In 2013, the government shut down. It was something I watched from afar on the news. I don’t even remember what it was all about. I probably wouldn’t even remember the year if it wasn’t being tossed around in the news with another shutdown looming.

This time, it’s personal -- very personal. Funny how that changes our perspective. I’m married to one of those “good guys.” He holds the door for strangers, does the two-finger wave to passing vehicles and never says no to helping someone in need. He and his brother are both third generation federal meat inspectors, those who will be lucky enough to still get paid eventually if there is a shutdown. Other federal employees won’t be so lucky. They just won’t have a job to go to or paycheck to earn until it’s resolved.

I’ve already started to think ahead to what a government shutdown would mean for us at home. With half of our income suddenly missing, local businesses will miss out on my business in turn. My husband is good-natured about it. He takes his job seriously, and feels a duty to protect consumers from un-safe food and knows he makes a difference every day. He’s one of those good guys, after all.

Monday’s remembrance of Dr. Martin Luther King Jr. brought this quote of his to mind: “The ultimate measure of a man is not where he stands in moments of comfort and convenience, but where he stands at times of challenge and controversy.”
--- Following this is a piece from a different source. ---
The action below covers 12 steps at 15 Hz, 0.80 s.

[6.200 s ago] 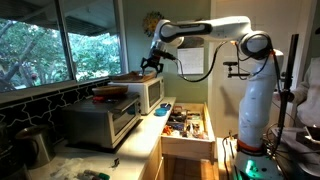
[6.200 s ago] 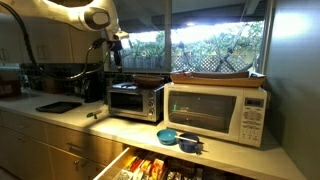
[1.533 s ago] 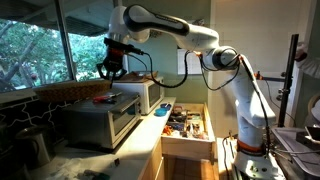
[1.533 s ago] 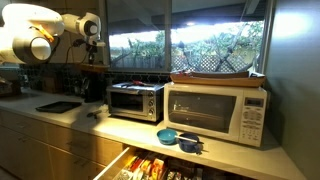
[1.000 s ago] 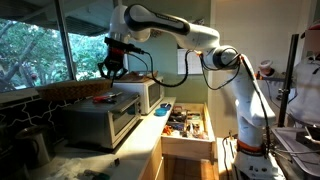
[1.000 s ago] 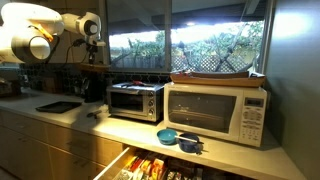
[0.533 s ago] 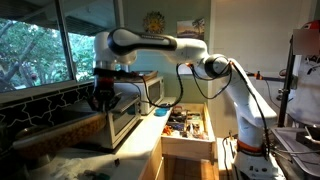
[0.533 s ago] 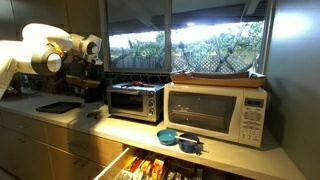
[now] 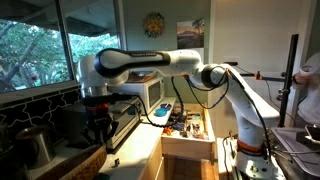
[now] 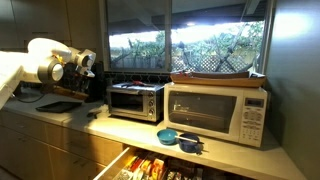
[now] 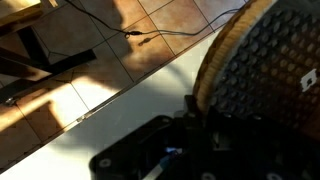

These are important words to keep in mind as I think about the political debate taking place in our country that may define the shutdown should it take place. Democrats are holding firm in their desire for young illegal immigrants, the “dreamers” as they are called, to have protections as part of any deal.

As much as I worry about how our family will be able to handle the impact of a government shutdown, I think of those worried about no longer being able to call the United States, Iowa or even Muscatine home. People who did not ask to come here by choice, but have made the best of the gift of an American life. They are people like me who are just trying to make their way in the world, go to school and to work and to be a good citizen.

I don’t know if one conversation has anything to do with the other, but, at this juncture, it apparently does. I do identify and I sympathize. My grandfather was born here, but his sisters told me about the ship they came here on from Germany, how their family just wanted to give them a better life. They wanted jobs. That same family sent three of their sons to serve in WWII. They immigrated legally, but had they done so illegally, I don’t know that I would feel any different about their sacrifice. This is a tough debate, but it’s important to remember there are humans at the root of it -- humans right here in Muscatine.